Brian of the blog sunestauromai – living the crucified life has the good fortune to pastor a church at a place which in some ways must be heaven on earth: the rim of the Grand Canyon. But is it in fact the nearest he will get to heaven? I don’t mean the altitude, although from there it must be unusually easy to imagine what it would be like to fall into hell.
Brian has been reading what Bishop NT Wright has had to say about heaven, in a new Christianity Today article (from where I have taken my post title) and a slightly older interview in Time Magazine. To these Brian has written a response, with a follow-up. I am sure he is not the only Christian, not even the only pastor, to be a little confused by the way in which Wright seems to be undermining the traditional understanding of the Christian hope, that we go to heaven when we die and that is the end of it.
So I will take a break from explaining the Reverend Jeremiah Wright to explain the Right(!) Reverend NT Wright, as I understand him.
In fact I am completely with NT Wright on this issue. The understanding which he is undermining, even if according to Nick Norelli it is not in fact widespread, is not biblical teaching but a distortion of it. Bodily resurrection – of every Christian in future, as well as of Jesus on the first Easter Sunday – is central to the Christian hope as explained by the Apostle Paul in 1 Corinthians 15:
For if the dead are not raised, then Christ has not been raised either. 17 And if Christ has not been raised, your faith is futile; you are still in your sins. 18 Then those also who have fallen asleep in Christ are lost. 19 If only for this life we have hope in Christ, we are to be pitied more than all others.
1 Corinthians 15:16-19 (TNIV)
Paul’s affirmations that the stuff of this risen body is spirit, not flesh and blood or soul / natural life.
This of course ties in with the discussion I recently reopened about whether the risen Jesus has blood. For it is clear in Paul’s teaching, if not always in the teaching of the church, that the future resurrection bodies of ordinary Christians will be the same in essence as Jesus’ resurrection body.
And it is also clear that Doug’s summary here is quite wrong.

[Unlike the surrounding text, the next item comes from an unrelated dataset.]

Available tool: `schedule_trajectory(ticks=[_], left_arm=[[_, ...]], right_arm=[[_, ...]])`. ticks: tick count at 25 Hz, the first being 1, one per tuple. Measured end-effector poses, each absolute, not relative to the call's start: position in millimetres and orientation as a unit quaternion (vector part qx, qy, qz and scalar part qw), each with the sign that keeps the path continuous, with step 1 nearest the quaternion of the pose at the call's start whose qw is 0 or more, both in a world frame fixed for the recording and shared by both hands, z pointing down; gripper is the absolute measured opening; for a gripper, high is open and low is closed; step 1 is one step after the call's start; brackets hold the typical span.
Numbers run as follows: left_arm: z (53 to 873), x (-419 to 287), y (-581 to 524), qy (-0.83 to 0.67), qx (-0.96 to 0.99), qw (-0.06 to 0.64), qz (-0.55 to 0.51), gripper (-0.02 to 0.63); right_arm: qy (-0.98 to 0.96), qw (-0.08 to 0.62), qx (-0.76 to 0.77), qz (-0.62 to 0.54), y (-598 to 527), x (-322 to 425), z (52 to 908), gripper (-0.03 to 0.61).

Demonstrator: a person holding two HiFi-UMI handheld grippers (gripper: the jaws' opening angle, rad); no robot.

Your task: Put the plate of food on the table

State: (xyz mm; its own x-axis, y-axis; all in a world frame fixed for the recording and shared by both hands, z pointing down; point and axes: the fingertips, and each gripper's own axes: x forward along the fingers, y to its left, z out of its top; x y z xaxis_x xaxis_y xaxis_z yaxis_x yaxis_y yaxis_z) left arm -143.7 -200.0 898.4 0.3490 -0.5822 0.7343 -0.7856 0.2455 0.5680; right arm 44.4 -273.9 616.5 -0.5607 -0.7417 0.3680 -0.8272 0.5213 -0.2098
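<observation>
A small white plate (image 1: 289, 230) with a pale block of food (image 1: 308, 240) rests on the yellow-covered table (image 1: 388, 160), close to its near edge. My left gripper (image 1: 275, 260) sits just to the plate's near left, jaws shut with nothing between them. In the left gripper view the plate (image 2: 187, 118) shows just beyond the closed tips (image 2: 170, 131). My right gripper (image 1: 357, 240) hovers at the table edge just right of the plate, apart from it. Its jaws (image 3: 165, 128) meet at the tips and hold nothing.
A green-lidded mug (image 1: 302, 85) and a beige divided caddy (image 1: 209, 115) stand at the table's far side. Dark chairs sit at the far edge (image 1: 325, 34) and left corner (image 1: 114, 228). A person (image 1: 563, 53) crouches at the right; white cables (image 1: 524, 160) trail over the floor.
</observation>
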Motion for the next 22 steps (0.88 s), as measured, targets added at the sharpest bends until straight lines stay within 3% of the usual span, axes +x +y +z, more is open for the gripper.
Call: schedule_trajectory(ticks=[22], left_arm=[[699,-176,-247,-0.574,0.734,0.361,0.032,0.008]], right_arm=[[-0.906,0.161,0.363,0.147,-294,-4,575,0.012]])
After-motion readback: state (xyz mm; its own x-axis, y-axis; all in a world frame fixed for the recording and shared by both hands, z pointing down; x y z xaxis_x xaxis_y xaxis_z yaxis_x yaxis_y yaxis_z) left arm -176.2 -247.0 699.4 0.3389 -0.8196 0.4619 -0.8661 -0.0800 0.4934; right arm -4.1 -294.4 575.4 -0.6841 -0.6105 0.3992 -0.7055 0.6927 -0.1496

Yes, the resurrection body is a spiritual body, but it is also a physical one; it is not less than the old earthly body, but the old body transformed by the addition to it of a new dimension:
For the perishable must clothe itself with the imperishable, and the mortal with immortality.
1 Corinthians 15:53 (TNIV)
But our citizenship is in heaven. And we eagerly await a Saviour from there, the Lord Jesus Christ, 21 who, by the power that enables him to bring everything under his control, will transform our lowly bodies so that they will be like his glorious body.
Philippans 3:20-21 (TNIV)
It is sad to see how so many Christians have gradually lost this faith in physical resurrection. First, they have lost this hope for themselves and come to expect simply that their souls will go to heaven to live some kind of disembodied existence in the clouds. Then, increasingly, they have come to reject the bodily resurrection of Jesus, as speculation abounds that his bones remained in a grave somewhere and that his resurrection appearances were effectively of a ghost, without flesh, bones or blood.

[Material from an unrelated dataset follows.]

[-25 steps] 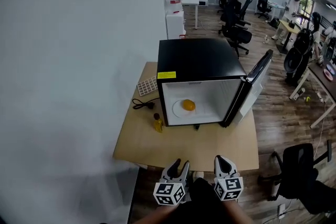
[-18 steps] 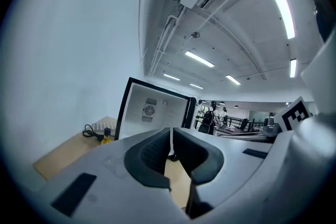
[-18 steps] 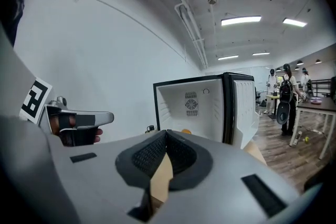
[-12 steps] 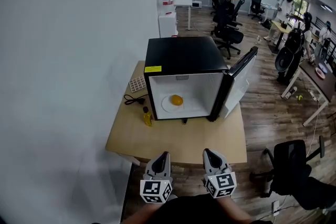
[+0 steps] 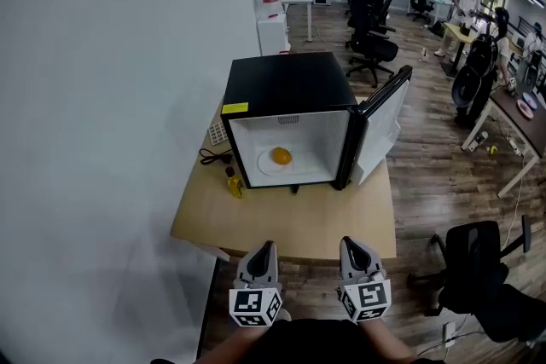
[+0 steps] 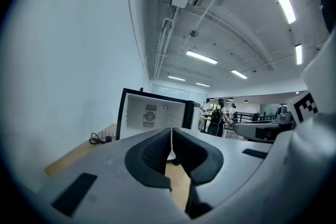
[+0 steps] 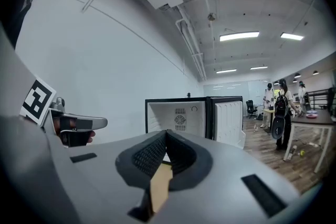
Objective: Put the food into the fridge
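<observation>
A black mini fridge (image 5: pixel 290 89) stands on the wooden table (image 5: pixel 281 222) with its door (image 5: pixel 380 128) swung open to the right. Inside it, an orange piece of food (image 5: pixel 280 155) lies on a white plate (image 5: pixel 264 164). My left gripper (image 5: pixel 263 250) and right gripper (image 5: pixel 351 246) hover side by side at the table's near edge, well short of the fridge. Both are shut with nothing between the jaws. The left gripper view has its closed jaws (image 6: pixel 171 131) facing the open fridge (image 6: pixel 152 113). The right gripper view also has closed jaws (image 7: pixel 166 135) facing the fridge (image 7: pixel 178 115).
A small yellow bottle (image 5: pixel 234 185) stands on the table left of the fridge, with a black cable (image 5: pixel 213 156) and a white grid tray (image 5: pixel 217 133) behind it. A white wall runs along the left. A black office chair (image 5: pixel 478 277) sits at the lower right; people and desks fill the background.
The left gripper's jaws were apart a second ago and are now closed. Both grippers stay at the table's near edge while the view has shifted slightly.
</observation>
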### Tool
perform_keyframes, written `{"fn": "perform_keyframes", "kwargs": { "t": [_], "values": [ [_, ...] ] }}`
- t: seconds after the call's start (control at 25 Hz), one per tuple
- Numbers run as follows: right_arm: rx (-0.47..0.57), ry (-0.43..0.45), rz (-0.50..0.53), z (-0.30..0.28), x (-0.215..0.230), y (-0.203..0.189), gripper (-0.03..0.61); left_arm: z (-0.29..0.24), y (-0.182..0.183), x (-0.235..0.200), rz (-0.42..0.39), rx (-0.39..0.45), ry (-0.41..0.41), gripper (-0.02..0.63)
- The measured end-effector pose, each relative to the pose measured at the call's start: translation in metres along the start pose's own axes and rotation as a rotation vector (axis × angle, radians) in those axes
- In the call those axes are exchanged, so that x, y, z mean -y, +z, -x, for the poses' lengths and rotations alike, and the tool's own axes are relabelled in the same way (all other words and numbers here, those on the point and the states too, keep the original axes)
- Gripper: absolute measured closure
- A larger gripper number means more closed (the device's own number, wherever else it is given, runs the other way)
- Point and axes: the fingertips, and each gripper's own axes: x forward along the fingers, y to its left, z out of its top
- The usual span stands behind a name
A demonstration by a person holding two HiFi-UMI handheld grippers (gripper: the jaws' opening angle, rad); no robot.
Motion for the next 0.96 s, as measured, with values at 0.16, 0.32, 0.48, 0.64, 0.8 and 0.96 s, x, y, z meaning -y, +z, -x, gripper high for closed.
{"fn": "perform_keyframes", "kwargs": {
  "t": [0.16, 0.32, 0.48, 0.64, 0.8, 0.96],
  "values": [
    [0.008, -0.006, 0.013, 0.009, 0.006, 0.006, 0.518, -0.003, -0.004, 0.009, 0.018, -0.02, -0.004, 0.592],
    [-0.006, 0.005, 0.026, 0.016, 0.014, 0.004, 0.518, -0.003, -0.012, 0.016, 0.052, -0.034, 0.013, 0.592],
    [-0.035, 0.022, 0.038, 0.022, 0.021, -0.004, 0.518, -0.001, -0.017, 0.026, 0.046, -0.033, 0.027, 0.592],
    [-0.034, 0.044, 0.045, 0.026, 0.023, -0.004, 0.518, 0.004, -0.015, 0.036, 0.018, -0.019, 0.042, 0.592],
    [0.012, 0.038, 0.079, 0.031, 0.026, 0.003, 0.518, 0.007, -0.013, 0.041, -0.033, -0.011, 0.059, 0.592],
    [0.027, 0.038, 0.061, 0.04, 0.034, 0.007, 0.518, 0.011, -0.007, 0.054, -0.068, 0.002, 0.054, 0.592]
  ]
}}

As Bishop Wright makes clear on the third page of his Christianity Today article, this watering down of the Christian faith and hope has profound effects not only for the future but also for our Christian lives and mission today:
The mission of the church is nothing more or less than the outworking, in the power of the Spirit, of Jesus’ bodily resurrection. It is the anticipation of the time when God will fill the earth with his glory, transform the old heavens and earth into the new, and raise his children from the dead to populate and rule over the redeemed world he has made.

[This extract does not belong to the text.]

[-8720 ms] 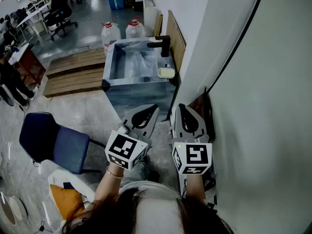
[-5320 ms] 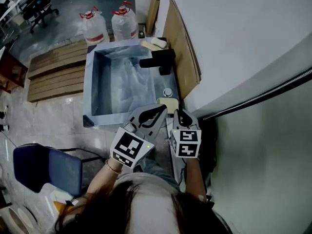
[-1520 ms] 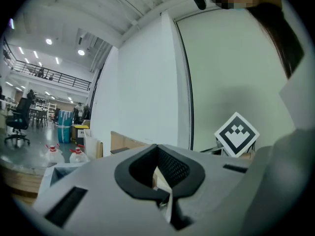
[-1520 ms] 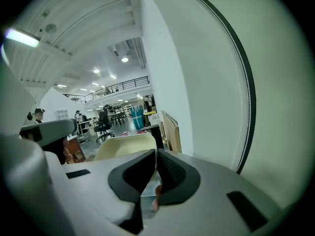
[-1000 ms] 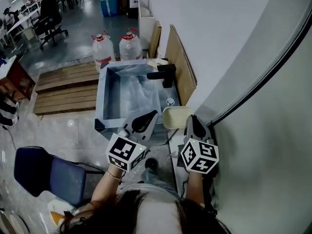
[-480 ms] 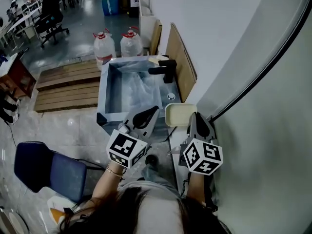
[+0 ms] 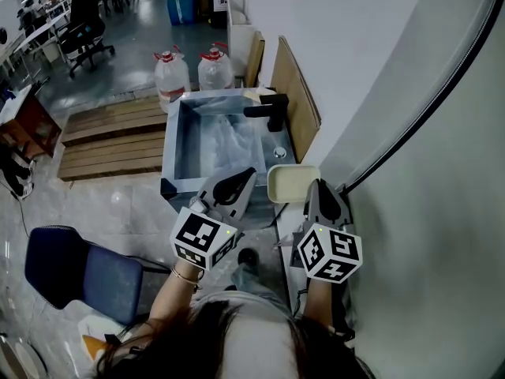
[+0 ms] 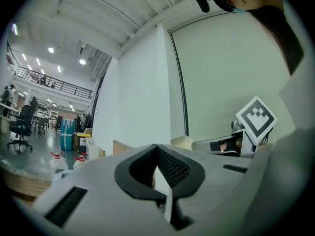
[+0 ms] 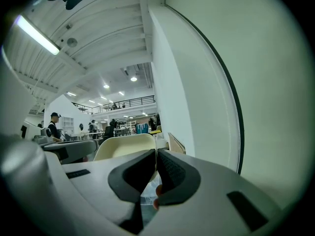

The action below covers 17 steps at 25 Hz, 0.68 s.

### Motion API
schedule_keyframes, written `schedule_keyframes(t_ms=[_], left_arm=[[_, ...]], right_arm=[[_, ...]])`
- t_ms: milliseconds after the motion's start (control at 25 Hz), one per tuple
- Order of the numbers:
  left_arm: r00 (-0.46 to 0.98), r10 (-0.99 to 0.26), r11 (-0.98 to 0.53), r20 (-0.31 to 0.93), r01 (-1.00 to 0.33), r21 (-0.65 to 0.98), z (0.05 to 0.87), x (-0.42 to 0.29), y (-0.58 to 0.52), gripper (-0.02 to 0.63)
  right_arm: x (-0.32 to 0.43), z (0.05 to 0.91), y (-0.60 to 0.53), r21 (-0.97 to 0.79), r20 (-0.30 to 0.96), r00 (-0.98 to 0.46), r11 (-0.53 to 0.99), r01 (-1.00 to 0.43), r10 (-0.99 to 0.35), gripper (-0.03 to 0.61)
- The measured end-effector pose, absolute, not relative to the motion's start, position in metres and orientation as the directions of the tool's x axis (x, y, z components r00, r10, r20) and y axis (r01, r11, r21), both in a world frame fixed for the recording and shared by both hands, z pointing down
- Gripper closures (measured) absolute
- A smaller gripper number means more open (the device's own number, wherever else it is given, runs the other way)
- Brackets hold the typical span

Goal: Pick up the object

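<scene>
The object is a cream, shallow dish with rounded corners (image 7: 290,183). My right gripper (image 7: 313,188) is shut on the dish's near edge and holds it in the air just right of the sink's front corner. In the right gripper view the dish (image 9: 123,147) stands up behind the shut jaws of the right gripper (image 9: 154,156). My left gripper (image 7: 243,180) hovers over the sink's front rim, shut, with nothing in it. From the left gripper view the left gripper (image 8: 157,154) shows its pads together, and the dish (image 8: 183,142) peeks out to the right.
A steel sink (image 7: 175,144) with a black tap (image 7: 269,110) stands ahead, against a white wall. A wooden board (image 7: 297,101) leans behind it. Two water jugs (image 7: 170,70), wooden pallets (image 7: 102,136) and a blue chair (image 7: 75,271) are on the floor to the left.
The cream dish lay on the sink's right rim; my right gripper has closed on it and lifted it. Over the last second both grippers have barely shifted.
</scene>
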<state>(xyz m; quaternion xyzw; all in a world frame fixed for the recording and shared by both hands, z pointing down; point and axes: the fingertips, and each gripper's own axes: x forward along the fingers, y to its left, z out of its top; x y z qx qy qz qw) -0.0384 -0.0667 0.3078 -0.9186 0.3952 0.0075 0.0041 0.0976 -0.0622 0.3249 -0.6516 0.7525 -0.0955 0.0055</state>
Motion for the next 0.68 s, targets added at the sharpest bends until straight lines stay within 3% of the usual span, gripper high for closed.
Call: schedule_keyframes(t_ms=[680], left_arm=[[0.688, -0.726, -0.688, -0.024, -0.726, -0.003, 0.3065, -0.0348, -0.0598, 0.606]], right_arm=[[0.0993, 0.3210, -0.0537, -0.156, 0.099, -0.161, 0.144, -0.977, -0.982, 0.545]])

If that is so, mission must urgently recover from its long-term schizophrenia. The split between saving souls and doing good in the world is not a product of the Bible or the gospel, but of the cultural captivity of both.
In the Time article, Wright dismisses the idea that
All that really matters is saving souls for that disembodied heaven.
On the contrary, as he summarises the New Testament teaching on the Resurrection:
Jesus is raised, therefore the new creation has begun, and we have a job to do. … God wants you to be a renewed human being helping him to renew his creation, and his resurrection was the opening bell. And when he returns to fulfil the plan, you won’t be going up there to him, he’ll be coming down here.